Mariska Hargitay, whose character Olivia Benson on Law & Order: Special Victims Unit has investigated rapists for the past 25 years, has revealed that she, too, is a victim of sexual violence. In a new essay for People, Hargitay, 59, wrote that the crime occurred when she was in her 30s and that the man who assaulted her was someone she knew well.
“He was a friend,” she wrote. “Then he wasn’t. I tried all the ways I knew to get out of it. I tried to make jokes, to be charming, to set a boundary, to reason, to say no. He grabbed me by the arms and held me down. I was terrified. I didn’t want it to escalate to violence. I now know it was already sexual violence, but I was afraid he would become physically violent. I went into freeze mode, a common trauma response when there is no option to escape.”
Hargitay, who founded the organization Joyful Heart to help survivors of sexual and domestic violence in 2004, wrote that she was in denial for years that she was a victim and had even told people that she was not a survivor.

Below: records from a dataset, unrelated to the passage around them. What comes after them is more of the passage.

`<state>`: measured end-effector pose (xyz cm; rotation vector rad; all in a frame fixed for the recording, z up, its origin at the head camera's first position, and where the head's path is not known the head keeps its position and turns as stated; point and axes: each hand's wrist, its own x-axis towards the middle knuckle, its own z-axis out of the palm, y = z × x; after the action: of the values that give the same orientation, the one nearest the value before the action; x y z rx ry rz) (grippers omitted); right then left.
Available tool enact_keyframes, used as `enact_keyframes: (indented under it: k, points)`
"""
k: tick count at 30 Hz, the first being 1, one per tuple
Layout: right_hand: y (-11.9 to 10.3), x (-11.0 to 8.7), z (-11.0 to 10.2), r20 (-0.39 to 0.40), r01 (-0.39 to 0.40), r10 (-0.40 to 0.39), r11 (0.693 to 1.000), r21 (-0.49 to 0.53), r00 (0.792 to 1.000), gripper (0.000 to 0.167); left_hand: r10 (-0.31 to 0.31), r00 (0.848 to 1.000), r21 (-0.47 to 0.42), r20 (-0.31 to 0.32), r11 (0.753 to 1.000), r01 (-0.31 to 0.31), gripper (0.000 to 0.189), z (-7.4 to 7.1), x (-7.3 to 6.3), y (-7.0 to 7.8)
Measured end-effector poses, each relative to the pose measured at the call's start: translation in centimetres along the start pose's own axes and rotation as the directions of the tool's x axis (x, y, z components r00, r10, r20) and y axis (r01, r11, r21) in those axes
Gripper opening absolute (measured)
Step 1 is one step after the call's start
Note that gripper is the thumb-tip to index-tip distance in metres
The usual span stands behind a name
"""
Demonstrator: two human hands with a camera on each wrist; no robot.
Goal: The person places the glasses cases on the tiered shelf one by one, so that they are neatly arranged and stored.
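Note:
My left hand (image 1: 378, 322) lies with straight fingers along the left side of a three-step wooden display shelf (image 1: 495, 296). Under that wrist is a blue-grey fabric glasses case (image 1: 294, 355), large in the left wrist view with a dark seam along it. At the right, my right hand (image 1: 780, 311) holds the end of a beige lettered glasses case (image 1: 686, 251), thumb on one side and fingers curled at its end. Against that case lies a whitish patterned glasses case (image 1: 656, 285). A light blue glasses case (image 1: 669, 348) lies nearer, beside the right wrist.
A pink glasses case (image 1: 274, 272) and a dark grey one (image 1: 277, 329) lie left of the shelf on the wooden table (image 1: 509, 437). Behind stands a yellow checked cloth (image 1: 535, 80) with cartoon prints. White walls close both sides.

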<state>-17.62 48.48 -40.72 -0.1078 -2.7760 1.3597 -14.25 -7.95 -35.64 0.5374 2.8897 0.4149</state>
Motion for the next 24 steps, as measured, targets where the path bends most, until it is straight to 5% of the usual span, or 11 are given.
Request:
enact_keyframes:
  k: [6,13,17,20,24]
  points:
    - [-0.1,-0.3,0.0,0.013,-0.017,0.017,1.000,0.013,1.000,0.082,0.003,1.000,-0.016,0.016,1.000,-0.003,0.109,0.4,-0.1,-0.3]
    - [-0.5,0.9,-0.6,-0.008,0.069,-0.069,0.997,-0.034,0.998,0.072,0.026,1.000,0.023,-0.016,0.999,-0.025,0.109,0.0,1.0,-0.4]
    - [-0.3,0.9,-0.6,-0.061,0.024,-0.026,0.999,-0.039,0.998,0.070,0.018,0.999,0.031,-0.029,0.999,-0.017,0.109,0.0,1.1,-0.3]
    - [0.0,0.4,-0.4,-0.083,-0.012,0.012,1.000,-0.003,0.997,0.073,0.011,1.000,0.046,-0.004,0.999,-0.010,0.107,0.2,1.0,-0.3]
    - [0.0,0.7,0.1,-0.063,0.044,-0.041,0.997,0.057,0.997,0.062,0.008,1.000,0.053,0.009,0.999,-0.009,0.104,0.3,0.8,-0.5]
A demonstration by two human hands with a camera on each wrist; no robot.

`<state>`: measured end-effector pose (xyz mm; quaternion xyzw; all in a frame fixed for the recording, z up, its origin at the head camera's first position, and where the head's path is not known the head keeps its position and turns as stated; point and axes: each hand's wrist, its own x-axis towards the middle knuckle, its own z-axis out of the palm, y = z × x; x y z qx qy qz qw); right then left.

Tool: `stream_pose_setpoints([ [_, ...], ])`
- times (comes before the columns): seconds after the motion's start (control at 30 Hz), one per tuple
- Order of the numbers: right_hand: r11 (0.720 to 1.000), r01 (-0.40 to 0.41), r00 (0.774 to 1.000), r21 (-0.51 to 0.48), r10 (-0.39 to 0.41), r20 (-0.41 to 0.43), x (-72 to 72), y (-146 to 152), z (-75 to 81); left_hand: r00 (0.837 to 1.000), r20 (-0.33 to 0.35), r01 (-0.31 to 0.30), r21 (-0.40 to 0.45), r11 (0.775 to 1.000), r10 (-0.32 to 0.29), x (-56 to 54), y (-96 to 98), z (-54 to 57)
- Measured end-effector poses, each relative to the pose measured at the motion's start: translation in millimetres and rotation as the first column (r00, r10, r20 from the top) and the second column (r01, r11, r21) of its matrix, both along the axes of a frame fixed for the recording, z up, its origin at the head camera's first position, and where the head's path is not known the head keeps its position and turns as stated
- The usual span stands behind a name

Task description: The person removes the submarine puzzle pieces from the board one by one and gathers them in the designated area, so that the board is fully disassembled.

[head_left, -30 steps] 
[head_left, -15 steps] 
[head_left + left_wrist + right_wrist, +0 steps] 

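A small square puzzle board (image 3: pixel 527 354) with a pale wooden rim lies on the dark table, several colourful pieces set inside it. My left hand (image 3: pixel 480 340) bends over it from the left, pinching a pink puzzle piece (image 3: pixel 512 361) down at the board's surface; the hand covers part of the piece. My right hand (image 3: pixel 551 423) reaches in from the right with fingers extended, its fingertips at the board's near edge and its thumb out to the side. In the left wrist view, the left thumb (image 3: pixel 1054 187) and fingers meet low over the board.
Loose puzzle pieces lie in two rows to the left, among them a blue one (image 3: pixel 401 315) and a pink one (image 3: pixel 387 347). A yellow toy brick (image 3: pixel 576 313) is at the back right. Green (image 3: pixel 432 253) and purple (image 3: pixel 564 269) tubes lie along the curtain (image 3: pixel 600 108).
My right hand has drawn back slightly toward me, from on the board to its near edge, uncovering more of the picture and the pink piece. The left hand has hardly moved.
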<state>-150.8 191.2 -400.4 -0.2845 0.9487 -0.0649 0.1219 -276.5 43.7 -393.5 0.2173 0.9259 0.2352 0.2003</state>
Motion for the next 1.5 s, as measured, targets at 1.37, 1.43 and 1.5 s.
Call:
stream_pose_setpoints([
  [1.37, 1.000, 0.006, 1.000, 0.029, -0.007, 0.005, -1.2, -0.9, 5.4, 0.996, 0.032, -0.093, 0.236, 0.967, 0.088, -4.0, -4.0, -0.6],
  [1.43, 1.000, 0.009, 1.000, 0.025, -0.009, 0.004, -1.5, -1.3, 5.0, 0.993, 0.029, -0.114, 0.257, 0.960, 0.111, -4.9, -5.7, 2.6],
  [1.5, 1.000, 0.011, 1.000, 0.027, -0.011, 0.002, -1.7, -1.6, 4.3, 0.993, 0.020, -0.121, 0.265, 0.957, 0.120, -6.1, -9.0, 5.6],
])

She doesn’t see those statements as untruthful but a reflection of how she saw herself at that time. Her perspective changed in recent years as she spoke about her experience with close friends.
“They were the first ones to call it what it was,” she wrote. “They were gentle and kind and careful, but their naming it was important.” She said they gave her things to think about and process in solitude, telling her, “Here is what it means when someone rapes another person, so on your own time, it could be useful to compare that to what was done to you.” That’s when she came to her own realization.
“Now I’m able to see clearly what was done to me,” she wrote. “I understand the neurobiology of trauma. Trauma fractures our mind and our memory. The way a mirror fractures.”
Elsewhere in the essay, she wrote about how survivors have told her that SVU has helped them process their own experiences with sexual assault. She calls those people a “source of strength” for her.
“I said for a long time that my hope was for people to be able to talk about sexual assault the same way they now talk about cancer,” she wrote. “Tell someone you’ve survived cancer, and you’re celebrated. I want the same response for sexual assault survivors. I want no shame with the victim. The shame of the act belongs with the perpetrator: They’re the ones who committed the heinous, shameful act.”
She now has a “renewed determination” to fight for survivors. As for herself, she wrote that she would like an acknowledgement and an apology from the man who assaulted her. “That is a beginning,” she wrote. “I don’t know what is on the other side of it, and it won’t undo what happened, but I know it plays a role in how I will work through this.”
In 2019, Hargitay explained her commitment to fighting for survivors in a New York Times interview. “I’m more engaged now than ever, and I was pretty engaged when I started this,” she said. “It turned me from sort of actor to activist.”